Your copy of the entries below should hold exactly the lines from the one containing "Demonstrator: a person" to the one containing "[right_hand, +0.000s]", inclusive, and no pictures.

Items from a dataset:
===============
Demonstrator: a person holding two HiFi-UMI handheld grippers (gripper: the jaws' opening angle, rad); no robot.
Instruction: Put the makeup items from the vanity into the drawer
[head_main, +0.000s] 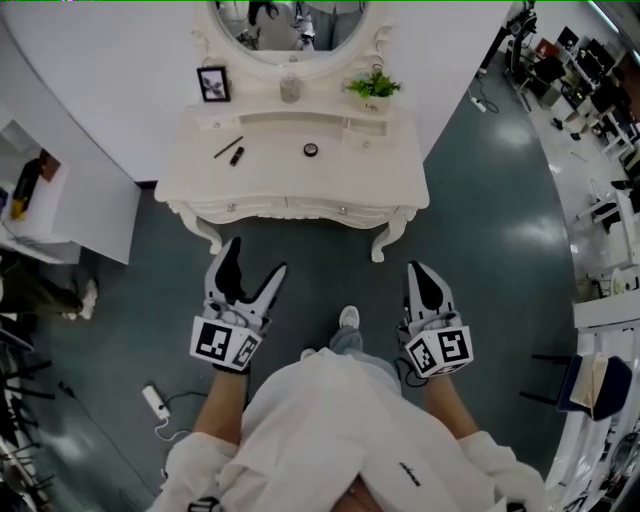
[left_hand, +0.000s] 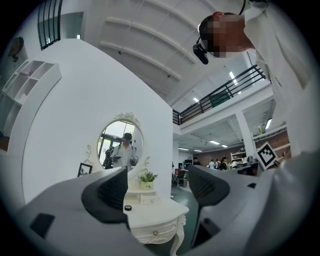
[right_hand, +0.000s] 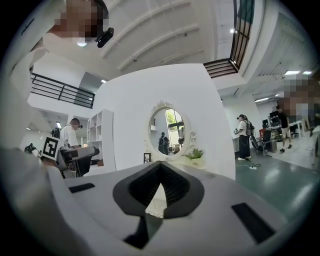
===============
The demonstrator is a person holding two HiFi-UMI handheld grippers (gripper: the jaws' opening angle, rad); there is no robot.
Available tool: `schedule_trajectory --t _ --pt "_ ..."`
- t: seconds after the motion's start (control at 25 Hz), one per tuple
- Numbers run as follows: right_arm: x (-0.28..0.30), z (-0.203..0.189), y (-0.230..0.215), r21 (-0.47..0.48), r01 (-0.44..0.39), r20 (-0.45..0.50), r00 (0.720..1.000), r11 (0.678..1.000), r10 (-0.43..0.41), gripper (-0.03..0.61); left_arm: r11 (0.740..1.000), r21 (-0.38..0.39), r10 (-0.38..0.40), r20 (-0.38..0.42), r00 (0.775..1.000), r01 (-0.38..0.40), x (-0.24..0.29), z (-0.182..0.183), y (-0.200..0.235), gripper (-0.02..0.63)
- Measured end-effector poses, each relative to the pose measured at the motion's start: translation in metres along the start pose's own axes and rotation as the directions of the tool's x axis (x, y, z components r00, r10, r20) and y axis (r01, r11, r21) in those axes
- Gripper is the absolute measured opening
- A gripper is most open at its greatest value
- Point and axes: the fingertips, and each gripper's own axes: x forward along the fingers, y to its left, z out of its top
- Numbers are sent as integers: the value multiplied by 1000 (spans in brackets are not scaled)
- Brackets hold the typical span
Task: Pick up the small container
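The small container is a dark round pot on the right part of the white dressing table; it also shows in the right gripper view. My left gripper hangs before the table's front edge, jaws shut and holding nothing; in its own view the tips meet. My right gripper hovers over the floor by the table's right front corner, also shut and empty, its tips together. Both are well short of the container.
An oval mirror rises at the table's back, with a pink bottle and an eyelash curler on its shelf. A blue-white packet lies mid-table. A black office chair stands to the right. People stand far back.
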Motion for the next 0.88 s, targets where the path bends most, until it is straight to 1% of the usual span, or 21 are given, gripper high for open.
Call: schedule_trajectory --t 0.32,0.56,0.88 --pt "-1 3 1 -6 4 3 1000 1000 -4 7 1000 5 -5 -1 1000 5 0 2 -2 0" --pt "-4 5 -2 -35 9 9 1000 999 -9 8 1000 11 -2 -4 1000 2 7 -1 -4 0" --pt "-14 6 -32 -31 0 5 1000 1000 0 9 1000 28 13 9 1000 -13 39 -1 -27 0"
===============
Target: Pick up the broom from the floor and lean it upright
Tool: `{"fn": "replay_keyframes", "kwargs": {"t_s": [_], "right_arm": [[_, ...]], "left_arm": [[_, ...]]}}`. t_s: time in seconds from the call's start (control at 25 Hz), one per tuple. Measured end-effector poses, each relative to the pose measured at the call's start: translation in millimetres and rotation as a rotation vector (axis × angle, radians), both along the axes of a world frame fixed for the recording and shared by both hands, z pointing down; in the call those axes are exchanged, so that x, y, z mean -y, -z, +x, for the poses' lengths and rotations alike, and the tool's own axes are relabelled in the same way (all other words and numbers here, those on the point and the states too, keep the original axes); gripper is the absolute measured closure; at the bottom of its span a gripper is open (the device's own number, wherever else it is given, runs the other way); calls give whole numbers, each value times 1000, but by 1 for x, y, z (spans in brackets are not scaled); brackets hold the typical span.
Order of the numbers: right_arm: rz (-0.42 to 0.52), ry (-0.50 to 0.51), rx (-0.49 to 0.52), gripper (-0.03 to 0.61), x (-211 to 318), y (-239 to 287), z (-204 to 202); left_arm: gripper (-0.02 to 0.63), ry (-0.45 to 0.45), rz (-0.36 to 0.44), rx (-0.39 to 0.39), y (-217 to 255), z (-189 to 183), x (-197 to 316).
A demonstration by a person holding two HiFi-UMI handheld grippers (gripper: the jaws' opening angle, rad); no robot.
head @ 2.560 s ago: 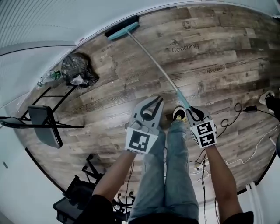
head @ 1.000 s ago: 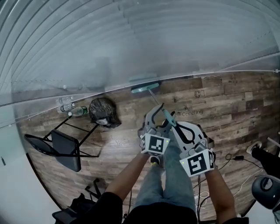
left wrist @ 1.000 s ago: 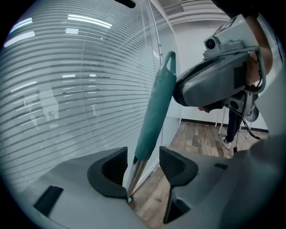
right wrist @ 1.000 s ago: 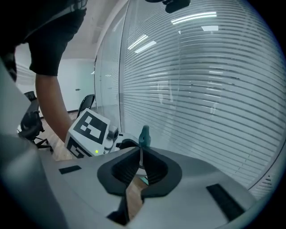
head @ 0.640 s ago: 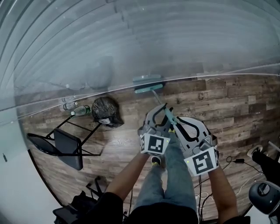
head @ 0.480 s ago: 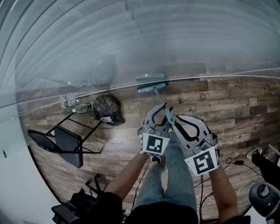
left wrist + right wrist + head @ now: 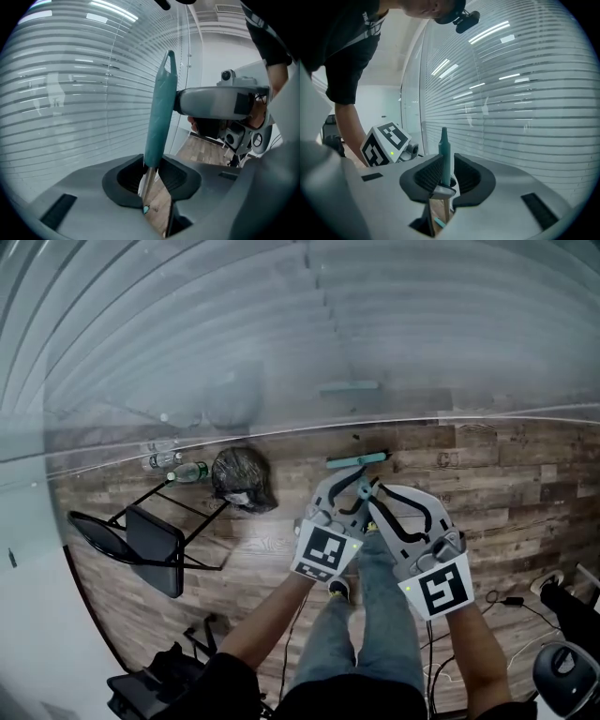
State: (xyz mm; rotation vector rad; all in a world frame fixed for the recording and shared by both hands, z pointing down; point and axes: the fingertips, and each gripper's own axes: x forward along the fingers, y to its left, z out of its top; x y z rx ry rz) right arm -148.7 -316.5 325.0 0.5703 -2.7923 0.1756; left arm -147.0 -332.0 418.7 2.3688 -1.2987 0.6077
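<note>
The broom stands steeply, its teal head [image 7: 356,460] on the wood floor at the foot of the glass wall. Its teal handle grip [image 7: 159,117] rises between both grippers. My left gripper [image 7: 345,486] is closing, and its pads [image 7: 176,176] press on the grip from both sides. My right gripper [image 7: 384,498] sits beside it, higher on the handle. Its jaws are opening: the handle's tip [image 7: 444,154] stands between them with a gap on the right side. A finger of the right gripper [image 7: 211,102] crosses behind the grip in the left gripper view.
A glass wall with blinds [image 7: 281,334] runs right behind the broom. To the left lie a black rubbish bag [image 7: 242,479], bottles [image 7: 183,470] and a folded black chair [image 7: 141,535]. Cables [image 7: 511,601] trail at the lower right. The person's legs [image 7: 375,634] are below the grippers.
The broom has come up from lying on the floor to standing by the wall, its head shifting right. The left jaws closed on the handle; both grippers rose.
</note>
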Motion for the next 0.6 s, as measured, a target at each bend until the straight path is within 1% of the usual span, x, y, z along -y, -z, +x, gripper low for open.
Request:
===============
=== RESPONSE TO THE TASK ===
Demonstrator: a person holding two HiFi-UMI handheld grippers (gripper: the jaws' opening angle, rad); no robot.
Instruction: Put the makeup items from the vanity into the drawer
[head_main, +0.000s] 
[left_hand, +0.000s] 
[right_hand, +0.000s] 

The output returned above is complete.